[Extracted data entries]
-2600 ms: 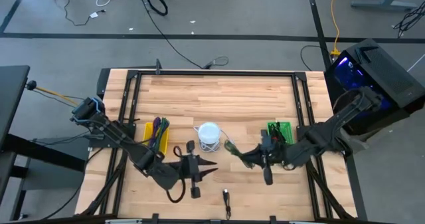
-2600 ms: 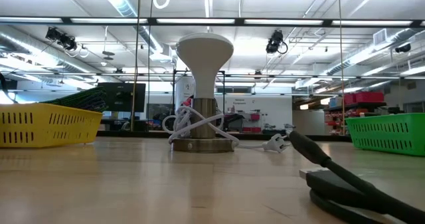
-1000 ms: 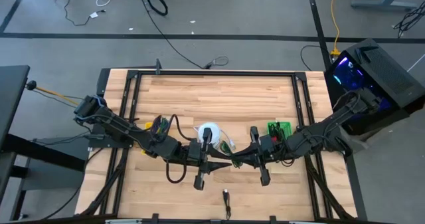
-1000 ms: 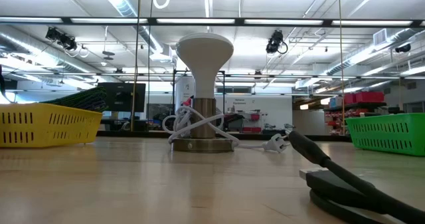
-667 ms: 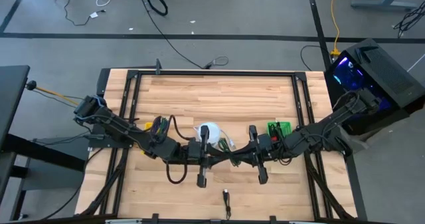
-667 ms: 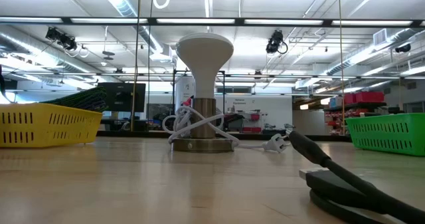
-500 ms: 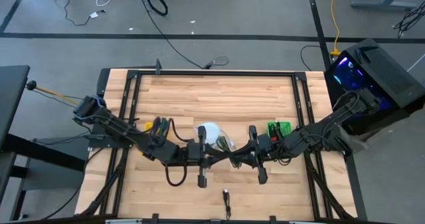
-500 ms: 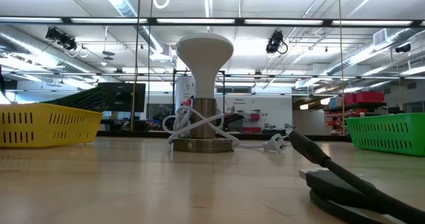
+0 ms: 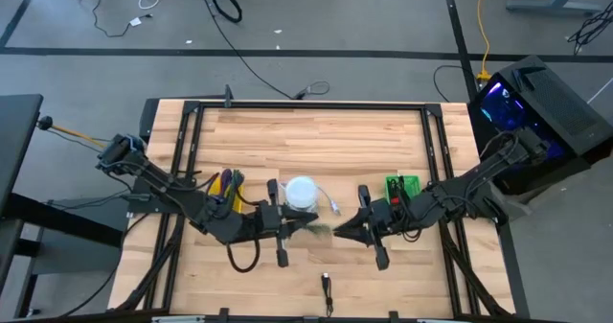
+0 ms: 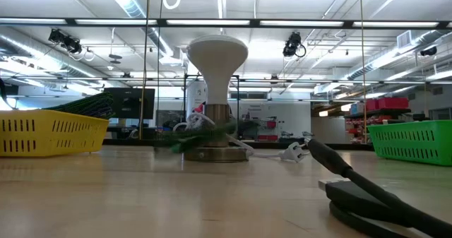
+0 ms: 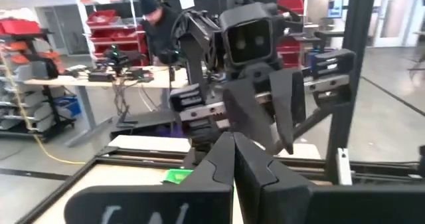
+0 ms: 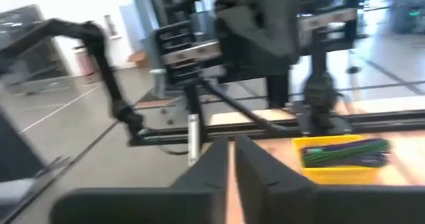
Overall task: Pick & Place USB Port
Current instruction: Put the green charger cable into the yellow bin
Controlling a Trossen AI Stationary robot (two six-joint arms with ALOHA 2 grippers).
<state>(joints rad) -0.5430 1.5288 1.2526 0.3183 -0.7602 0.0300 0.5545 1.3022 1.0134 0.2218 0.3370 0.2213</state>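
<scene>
Your left gripper (image 9: 308, 228) is closed on a green cable (image 9: 314, 228). Your right gripper (image 9: 337, 231), just beside it near the tabletop's (image 9: 316, 141) front edge, is nearly closed, holding nothing.

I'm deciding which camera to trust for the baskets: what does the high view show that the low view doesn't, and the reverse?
Only the high view shows both arms: the left gripper, shut on a green cable, facing the right gripper, plus a small black plug lying alone. Only the low view shows the room behind the table and a thick black cable close to the lens. Both show the white lamp, the yellow basket and the green basket.
</scene>
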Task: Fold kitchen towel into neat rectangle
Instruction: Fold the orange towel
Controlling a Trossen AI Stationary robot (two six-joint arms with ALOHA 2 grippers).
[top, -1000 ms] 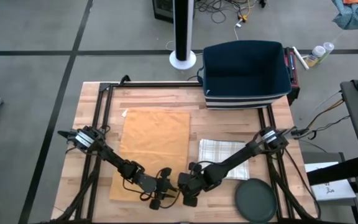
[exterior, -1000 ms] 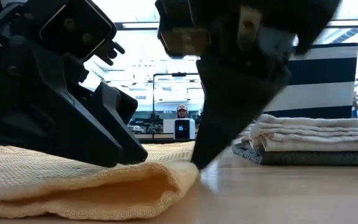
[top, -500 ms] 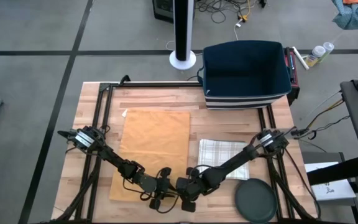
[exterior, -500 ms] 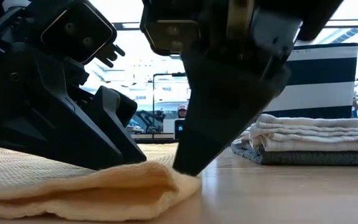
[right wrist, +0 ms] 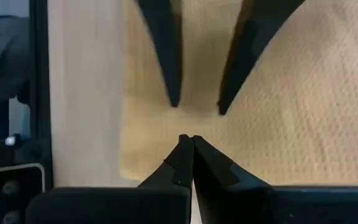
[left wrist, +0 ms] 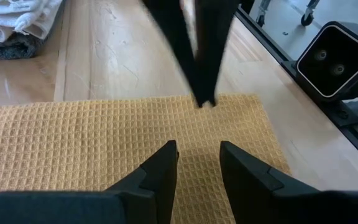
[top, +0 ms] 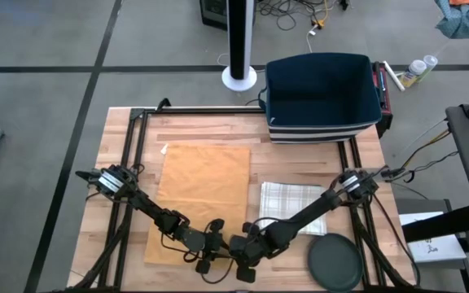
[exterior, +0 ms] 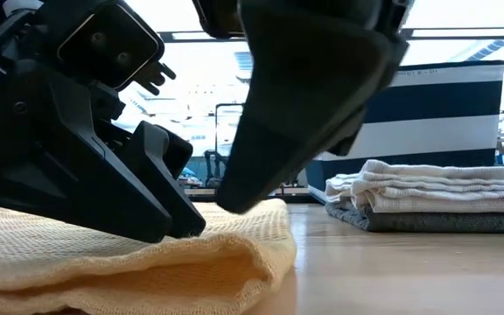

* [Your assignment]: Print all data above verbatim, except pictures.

* [Worked solution]:
-2600 ms: 
-2600 ms: 
-1000 ms: 
-1000 ms: 
-667 ms: 
-667 ms: 
-500 ms: 
-500 ms: 
+0 ms: 
+0 ms: 
+0 ms: 
+0 ms: 
Overall task: Pick & Place USB Port
Current instruction: Put the green charger cable into the yellow bin
Controlling a Trossen AI Stationary robot (two six-joint arms with ALOHA 2 grippers).
<state>(joints rad) -0.5430 1.5288 1.2526 0.3183 -0.7602 0.0300 0.5545 1.3022 1.0134 0.2218 0.3370 0.2213</state>
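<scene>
Your left gripper (image 9: 308, 228) is closed on a green cable (image 9: 314, 228). Your right gripper (image 9: 337, 231), just beside it near the tabletop's (image 9: 316, 141) front edge, is nearly closed, holding nothing.

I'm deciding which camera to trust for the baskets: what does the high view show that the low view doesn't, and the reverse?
Only the high view shows both arms: the left gripper, shut on a green cable, facing the right gripper, plus a small black plug lying alone. Only the low view shows the room behind the table and a thick black cable close to the lens. Both show the white lamp, the yellow basket and the green basket.
</scene>
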Task: Fold kitchen towel into neat rectangle
Instruction: Fold the orange towel
Controlling a Trossen AI Stationary robot (two six-joint arms with ALOHA 2 grippers).
[top, -1000 ms] 
[exterior, -1000 ms] 
[top, -500 ms] 
[exterior, -500 ms] 
[right wrist, +0 ms] 
[left wrist, +0 ms] 
[top, +0 ms] 
[exterior, +0 ms] 

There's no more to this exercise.